Along the way I did some other messing around in fedfind, mostly to do with optimizing how it does Koji queries (and fixing some bugs). For all of a day or so, it used multiprocessing to run queries in parallel; I decided multithreading just wasn't worth it for the moderate performance increase, though, so I switched to using a batched query mode provided by xmlrpclib, which speeds things up a little less but keeps the code simpler. I also implemented a query cache, and spent an entire goddamn afternoon coming up with a reasonable way to make it handle fuzzy matches (when e.g. we run a query for 'all open or successful tasks', then run a query for 'all successful live CD tasks', we can derive the results for the latter from the former and not waste time talking to the server again). But I got there in the end, I think.

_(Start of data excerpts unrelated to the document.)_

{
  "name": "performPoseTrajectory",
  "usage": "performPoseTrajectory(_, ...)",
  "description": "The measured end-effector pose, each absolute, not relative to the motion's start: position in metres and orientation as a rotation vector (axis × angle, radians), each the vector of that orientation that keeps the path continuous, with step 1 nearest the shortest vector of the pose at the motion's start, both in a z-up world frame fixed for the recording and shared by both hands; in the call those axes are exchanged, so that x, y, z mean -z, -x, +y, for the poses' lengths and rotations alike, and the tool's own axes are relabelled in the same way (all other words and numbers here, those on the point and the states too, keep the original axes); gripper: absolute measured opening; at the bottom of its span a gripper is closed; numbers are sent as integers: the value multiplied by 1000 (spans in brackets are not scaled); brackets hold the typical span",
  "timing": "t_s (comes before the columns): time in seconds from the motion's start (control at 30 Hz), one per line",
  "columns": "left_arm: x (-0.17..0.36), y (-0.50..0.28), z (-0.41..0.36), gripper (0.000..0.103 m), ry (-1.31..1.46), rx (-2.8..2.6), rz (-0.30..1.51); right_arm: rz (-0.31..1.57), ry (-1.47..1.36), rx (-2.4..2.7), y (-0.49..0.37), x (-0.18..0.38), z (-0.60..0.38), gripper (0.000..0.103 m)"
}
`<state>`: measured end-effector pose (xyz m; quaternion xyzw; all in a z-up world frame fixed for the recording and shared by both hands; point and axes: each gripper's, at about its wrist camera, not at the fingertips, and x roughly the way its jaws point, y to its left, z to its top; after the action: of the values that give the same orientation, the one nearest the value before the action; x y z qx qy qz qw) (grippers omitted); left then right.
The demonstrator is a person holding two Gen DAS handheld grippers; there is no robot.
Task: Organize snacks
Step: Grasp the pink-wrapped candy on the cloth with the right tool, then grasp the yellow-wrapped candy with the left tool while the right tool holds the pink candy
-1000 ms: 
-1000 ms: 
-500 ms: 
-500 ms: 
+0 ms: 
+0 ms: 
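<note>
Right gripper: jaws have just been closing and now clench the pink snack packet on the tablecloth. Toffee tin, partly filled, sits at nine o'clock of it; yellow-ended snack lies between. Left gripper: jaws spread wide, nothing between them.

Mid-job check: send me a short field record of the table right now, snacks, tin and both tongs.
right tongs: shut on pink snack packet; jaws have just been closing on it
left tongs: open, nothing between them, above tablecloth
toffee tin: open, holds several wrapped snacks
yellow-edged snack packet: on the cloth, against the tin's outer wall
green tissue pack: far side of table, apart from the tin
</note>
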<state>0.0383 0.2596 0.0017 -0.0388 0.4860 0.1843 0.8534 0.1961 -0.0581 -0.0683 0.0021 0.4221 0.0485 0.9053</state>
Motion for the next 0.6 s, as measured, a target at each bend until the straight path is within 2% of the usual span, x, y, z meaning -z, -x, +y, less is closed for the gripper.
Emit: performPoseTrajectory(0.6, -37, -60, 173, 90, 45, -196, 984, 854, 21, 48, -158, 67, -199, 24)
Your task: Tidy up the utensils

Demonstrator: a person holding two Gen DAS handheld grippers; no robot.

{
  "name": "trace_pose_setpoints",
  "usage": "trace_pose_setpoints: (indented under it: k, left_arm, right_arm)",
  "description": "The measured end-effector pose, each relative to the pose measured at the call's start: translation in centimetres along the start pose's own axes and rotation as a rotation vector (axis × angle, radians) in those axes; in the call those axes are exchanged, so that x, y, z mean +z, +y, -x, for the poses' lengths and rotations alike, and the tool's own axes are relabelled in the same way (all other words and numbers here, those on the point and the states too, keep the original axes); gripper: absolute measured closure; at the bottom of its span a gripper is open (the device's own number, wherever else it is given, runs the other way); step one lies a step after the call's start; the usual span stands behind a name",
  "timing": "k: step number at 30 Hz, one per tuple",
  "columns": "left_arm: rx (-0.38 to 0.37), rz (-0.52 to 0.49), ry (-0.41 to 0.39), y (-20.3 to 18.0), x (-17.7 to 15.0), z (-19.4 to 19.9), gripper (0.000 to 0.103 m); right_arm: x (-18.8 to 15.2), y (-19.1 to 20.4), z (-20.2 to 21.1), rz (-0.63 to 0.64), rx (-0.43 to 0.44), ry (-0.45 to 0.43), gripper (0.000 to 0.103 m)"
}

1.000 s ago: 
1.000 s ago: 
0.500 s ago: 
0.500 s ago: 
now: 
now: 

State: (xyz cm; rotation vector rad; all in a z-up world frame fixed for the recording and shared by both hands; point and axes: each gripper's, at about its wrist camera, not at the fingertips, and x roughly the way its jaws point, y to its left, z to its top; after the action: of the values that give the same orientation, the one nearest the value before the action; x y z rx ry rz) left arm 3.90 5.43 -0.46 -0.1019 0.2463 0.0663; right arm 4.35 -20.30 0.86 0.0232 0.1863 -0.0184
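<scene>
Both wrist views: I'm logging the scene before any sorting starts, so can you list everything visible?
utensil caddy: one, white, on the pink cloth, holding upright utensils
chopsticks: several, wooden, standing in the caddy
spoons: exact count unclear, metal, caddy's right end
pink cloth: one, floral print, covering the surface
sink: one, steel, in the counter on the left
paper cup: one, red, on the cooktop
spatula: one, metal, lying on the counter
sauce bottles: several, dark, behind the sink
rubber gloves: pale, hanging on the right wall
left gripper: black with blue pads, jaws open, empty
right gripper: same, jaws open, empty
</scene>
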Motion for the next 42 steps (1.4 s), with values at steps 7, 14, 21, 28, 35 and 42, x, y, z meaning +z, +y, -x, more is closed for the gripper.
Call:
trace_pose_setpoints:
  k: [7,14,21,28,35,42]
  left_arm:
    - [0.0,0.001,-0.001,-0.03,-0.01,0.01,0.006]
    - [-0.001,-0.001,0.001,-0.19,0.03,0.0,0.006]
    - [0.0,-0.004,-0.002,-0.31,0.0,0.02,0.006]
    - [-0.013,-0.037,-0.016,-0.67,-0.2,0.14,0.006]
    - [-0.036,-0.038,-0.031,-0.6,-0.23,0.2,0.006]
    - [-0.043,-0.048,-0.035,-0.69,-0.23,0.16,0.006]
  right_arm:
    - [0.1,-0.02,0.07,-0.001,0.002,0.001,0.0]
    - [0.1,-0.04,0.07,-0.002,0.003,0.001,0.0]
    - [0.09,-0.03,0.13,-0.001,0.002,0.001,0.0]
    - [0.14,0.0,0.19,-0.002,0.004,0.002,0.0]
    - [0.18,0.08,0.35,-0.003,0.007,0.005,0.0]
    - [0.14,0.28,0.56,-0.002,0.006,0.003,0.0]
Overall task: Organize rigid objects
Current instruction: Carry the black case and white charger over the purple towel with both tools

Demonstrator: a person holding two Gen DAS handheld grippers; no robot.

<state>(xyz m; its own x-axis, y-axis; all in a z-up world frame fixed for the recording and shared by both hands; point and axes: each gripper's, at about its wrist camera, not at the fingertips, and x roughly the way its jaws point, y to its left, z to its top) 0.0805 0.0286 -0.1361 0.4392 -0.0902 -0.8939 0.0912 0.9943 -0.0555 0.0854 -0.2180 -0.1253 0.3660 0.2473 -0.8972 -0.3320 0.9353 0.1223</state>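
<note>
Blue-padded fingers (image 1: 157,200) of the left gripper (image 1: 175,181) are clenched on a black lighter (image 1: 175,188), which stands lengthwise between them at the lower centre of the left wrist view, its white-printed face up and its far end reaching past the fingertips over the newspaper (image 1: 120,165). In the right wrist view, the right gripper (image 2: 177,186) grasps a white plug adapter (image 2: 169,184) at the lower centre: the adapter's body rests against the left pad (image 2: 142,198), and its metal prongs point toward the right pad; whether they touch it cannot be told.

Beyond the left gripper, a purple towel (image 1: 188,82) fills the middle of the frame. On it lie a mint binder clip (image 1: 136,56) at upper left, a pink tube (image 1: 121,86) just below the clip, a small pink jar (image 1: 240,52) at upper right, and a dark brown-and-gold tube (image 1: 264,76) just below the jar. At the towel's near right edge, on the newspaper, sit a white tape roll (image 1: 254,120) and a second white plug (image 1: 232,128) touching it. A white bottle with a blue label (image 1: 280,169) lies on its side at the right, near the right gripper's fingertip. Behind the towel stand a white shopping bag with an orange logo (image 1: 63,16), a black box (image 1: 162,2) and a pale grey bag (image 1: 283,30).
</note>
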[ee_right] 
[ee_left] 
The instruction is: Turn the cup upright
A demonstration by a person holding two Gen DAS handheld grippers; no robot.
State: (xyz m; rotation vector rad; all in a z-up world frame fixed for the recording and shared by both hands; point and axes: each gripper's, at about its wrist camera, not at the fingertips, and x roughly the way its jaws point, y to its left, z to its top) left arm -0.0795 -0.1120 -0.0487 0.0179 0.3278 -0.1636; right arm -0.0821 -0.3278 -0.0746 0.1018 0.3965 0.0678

It was quite a lot of work, in the end, but I'm pretty happy with the result. I'm really, really looking forward to the releng improvements, though. fedfind is more or less just the things releng is aiming to do, only implemented (unavoidably) stupidly and from the wrong end. As I understand it, releng's medium-term goals are:

all composes to contain sufficient metadata on what's actually in them
compose processes for nightlies to be the same as that for TCs/RCs
compose process to notify properly at all stages via fedmsg
ComposeDB to track what composes actually exist and where they are

right now we don't really have any of those things, and so fedfind exists to reconstruct all that information painfully, from the other end. It will definitely be a relief when we can get all that information out of sane systems, and I don't have to maintain a crazy ball of magic knowledge, Koji queries and rsync scrapes any longer. For now, though, the whole crazy ball of wax seems to actually work. I'm really glad that folks like Kevin, Dennis, Peter, Ralph, Adam and others are all thinking down the same general lines: I'm hopeful that with Pungi, ComposeDB (when it happens), and further work on Taskotron and openQA and even my stupid little scripts, we'll have continuously (see what I did there?!) better stories to tell as we move on for the next few releases.